La naissance en octobre 2014 d’un Club Innovation pour les ETI, destiné à favoriser les rencontres avec les start-up, va dans le même sens. C’est une déclinaison du club Open Innovation, porté par la ville de Paris et la Région, et dédié au développement des relations business entre grands groupes et start-up (lire « Innovation : un Club de Rencontres à Paris », sur). Bénédicte Michon, à l’initiative de ce club ETI, note une inquiétude de ces entreprises sur les questions de sécurité du cloud, tout en remarquant qu’elles ne réalisent pas les risques qu’elles prennent souvent sans le savoir, en gardant leurs données en interne, sans protection. Autre porte d’entrée, celle de La Fonderie, l’Agence numérique d’Ile-de-France (www.lafonderie-idf.fr). Elle s’inscrit dans le dispositif Paris Région Entreprises, créé par la Région Ile-de-France, la CCI, Bpifrance et l’Etat. Ce service d’accompagnement des PME franciliennes est né en juillet 2014 de la réunion de l’Agence régionale de développement, du Centre francilien de l’Innovation et du Lieu du design. Paris Région Entreprises s’intéresse à 1 000 entreprises repérées pour leur potentiel de croissance et les accompagne dans quatre domaines prioritaires : l’innovation, le développement international, le design, le numérique sur lequel intervient La Fonderie. Elle a suivi une centaine d’entreprises dans leur mutation numérique depuis deux ans.

 » Beaucoup se posent la question du SaaS. On les aide à faire le diagnostic de leur fonctionnement, établir un cahier des charges, avoir une idée des prix. On rappelle les prérequis, en termes de qualité de service, de sécurité des données, de souveraineté quant au lieu de leur hébergement  » , détaille Jean-Baptiste Roger, directeur de La Fonderie. A côté de ces dispositifs publics, de nombreux acteurs privés participent à l’évangélisation des PME autour du cloud. Ce sont, par exemple, les matinées de formation organisées depuis juin par le Social Media Club (http://socialmediaclub.fr), un club d’entreprise du secteur digital, en partenariat avec Solocal, à destination de groupes de commerçants, d’hôteliers et restaurateurs. C’est encore la tournée que l’agence Fabernovel a montée en 2013 pour SFR, en direction des PME françaises, pour présenter l’offre SaaS de l’opérateur, par métiers (artisans, professions libérales, hôtellerie-restauration…), en leur montrant les avantages qu’elles peuvent en tirer, et la publication d’un livre blanc pédagogique (www.audeladucloud.fr) à leur intention.

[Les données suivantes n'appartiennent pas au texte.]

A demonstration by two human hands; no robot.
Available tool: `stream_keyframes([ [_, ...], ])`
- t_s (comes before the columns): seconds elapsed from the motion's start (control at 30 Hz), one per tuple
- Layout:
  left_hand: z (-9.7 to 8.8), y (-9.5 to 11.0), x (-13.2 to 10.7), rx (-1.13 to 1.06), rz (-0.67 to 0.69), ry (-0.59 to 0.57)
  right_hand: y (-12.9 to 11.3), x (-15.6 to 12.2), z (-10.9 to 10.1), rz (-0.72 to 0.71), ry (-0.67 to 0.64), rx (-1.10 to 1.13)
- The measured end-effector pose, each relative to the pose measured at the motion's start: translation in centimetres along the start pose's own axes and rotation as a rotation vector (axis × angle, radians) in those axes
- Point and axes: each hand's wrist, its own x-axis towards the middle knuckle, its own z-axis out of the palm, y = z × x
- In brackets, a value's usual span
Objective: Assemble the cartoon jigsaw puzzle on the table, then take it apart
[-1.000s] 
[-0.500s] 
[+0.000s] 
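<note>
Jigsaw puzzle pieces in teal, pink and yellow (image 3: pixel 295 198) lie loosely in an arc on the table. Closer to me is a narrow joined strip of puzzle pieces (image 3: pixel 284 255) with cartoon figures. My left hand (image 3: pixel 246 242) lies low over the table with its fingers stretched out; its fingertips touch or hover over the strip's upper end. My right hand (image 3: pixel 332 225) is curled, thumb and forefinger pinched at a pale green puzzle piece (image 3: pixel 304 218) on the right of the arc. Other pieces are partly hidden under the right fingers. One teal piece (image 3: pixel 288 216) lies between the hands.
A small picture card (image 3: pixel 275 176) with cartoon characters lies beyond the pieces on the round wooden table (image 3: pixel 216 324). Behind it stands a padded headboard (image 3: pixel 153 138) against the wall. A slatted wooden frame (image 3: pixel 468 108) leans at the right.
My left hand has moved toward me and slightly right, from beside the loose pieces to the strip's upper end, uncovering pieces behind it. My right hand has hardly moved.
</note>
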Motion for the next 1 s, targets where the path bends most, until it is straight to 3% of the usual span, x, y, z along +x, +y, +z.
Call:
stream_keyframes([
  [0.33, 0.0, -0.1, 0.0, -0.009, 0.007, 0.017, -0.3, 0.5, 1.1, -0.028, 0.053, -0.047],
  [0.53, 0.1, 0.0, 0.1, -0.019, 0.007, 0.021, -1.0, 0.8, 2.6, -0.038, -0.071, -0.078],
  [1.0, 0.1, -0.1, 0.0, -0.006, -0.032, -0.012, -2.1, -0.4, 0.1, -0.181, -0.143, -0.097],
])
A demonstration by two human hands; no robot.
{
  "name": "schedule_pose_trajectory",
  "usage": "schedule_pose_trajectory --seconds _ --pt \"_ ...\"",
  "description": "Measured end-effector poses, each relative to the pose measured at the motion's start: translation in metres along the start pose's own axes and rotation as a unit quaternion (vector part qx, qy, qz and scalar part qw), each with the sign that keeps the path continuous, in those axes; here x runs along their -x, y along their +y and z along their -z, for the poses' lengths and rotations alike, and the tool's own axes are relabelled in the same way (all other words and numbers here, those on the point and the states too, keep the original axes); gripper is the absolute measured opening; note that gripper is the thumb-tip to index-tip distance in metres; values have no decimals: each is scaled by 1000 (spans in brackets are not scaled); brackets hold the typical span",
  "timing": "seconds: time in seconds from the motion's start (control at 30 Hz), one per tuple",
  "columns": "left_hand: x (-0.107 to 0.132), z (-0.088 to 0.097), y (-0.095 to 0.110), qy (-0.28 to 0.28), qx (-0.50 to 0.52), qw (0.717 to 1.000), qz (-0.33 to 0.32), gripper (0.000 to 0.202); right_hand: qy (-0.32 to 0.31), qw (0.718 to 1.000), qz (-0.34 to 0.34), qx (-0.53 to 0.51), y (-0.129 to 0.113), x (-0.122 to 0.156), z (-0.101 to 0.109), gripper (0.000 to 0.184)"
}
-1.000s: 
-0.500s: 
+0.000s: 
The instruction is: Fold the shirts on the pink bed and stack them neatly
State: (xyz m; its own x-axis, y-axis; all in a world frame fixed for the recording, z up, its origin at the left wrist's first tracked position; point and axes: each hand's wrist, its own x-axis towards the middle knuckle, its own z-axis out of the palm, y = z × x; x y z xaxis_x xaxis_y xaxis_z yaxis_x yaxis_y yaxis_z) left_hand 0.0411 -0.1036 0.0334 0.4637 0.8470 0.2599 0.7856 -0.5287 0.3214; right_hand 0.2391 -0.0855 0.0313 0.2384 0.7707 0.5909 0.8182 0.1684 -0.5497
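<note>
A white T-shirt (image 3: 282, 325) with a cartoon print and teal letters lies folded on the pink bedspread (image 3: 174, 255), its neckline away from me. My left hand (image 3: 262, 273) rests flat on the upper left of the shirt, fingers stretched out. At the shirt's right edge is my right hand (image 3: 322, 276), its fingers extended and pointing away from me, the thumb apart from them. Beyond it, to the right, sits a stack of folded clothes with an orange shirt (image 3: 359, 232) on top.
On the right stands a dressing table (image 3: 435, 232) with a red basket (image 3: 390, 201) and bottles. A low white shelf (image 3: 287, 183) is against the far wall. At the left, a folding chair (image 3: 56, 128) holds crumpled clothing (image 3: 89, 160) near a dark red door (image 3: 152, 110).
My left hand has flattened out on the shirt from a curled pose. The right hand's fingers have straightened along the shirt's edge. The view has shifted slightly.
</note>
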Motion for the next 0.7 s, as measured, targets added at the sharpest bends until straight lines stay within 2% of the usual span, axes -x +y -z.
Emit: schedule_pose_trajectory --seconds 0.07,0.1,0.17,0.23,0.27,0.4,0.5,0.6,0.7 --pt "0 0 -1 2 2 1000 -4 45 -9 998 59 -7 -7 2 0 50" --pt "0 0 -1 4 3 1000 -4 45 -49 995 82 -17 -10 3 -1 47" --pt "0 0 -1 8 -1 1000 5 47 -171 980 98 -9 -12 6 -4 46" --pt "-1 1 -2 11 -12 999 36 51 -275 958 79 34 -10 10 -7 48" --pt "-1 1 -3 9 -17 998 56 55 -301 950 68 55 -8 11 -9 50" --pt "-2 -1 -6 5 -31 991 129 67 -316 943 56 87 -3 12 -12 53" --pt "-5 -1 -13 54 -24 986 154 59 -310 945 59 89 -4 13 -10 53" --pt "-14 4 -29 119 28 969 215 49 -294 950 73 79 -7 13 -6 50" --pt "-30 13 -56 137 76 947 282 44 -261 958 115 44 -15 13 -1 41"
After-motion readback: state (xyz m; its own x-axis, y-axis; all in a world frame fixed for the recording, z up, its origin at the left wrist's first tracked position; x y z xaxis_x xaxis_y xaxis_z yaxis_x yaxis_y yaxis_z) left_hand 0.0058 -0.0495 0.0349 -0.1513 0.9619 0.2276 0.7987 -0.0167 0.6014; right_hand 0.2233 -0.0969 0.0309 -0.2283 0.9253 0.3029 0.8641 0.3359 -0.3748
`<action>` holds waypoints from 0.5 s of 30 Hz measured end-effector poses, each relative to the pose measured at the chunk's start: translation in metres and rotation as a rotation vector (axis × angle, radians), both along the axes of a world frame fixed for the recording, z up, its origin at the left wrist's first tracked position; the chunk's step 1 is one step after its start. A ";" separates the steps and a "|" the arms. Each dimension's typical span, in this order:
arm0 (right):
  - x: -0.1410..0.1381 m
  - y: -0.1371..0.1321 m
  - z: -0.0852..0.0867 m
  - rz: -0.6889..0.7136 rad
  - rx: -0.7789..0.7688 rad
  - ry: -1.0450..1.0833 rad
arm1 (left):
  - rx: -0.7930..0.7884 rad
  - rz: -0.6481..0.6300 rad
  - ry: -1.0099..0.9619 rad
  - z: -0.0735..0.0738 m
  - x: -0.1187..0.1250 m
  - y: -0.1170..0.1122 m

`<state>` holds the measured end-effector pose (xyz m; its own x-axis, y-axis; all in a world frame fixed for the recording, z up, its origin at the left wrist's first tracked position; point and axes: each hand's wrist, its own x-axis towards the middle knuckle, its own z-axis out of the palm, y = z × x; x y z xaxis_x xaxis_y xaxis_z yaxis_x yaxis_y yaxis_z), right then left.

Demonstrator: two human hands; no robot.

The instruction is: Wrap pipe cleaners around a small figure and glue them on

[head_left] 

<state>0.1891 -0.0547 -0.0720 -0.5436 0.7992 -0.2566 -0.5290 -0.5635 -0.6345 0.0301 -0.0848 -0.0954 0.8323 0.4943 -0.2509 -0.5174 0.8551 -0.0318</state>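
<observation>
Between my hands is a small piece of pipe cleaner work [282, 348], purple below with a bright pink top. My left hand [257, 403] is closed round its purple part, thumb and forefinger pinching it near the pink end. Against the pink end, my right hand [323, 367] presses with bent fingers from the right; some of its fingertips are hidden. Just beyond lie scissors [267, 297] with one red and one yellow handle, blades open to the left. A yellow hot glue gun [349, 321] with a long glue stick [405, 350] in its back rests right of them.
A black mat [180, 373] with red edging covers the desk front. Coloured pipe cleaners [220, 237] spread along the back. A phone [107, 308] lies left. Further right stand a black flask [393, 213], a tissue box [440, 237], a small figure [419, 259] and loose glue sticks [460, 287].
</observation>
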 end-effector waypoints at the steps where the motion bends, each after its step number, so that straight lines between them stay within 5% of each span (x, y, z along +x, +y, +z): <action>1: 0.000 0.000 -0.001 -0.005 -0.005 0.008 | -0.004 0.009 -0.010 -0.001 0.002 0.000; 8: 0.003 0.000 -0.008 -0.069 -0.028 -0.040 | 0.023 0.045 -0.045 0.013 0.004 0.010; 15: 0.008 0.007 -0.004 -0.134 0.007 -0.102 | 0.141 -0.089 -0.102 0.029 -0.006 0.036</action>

De fait, pour les acteurs du cloud, toucher l’immense marché des TPE-PME nécessite des relais : revendeurs, distributeurs comme les opérateurs télécoms SFR ou Orange, dont l’offre Cloud Pro destinée aux entreprises de moins de 20 salariés, accueille les solutions SaaS de 24 éditeurs, ou encore des acteurs locaux comme les CCI… Chez Box, solution de stockage et d’archivages, on reconnaît qu’en s’implantant en France il y a un an, c’est le partenariat avec L’Echangeur qui a servi de porte d’entrée vers les petites entreprises franciliennes que la structure n’avait pas le temps et les moyens de prospecter en direct. Oodrive (sauvegarde en ligne, partage de fichiers) confirme que c’est via des conseillers numériques de Transition Numérique que se fait la prescription auprès des PME. En Ile-de-France aussi, le tremplin public s’avère nécessaire pour faire monter les PME dans le cloud.

 

 * L’étude de la Direccte inclut dans le champ du cloud computing, 10 codes d’activité NAF de la nomenclature Insee : édition de logiciels système et de réseau ; édition de logiciels outils de développement ; édition de logiciels applicatifs ; télécommunications filaires ; programmation informatique ; conseil en systèmes et logiciels informatiques ; tierce maintenance de systèmes et d’applications ; gestion d’installations informatiques ; autres activités informatiques et traitement de données, hébergement et activités connexes.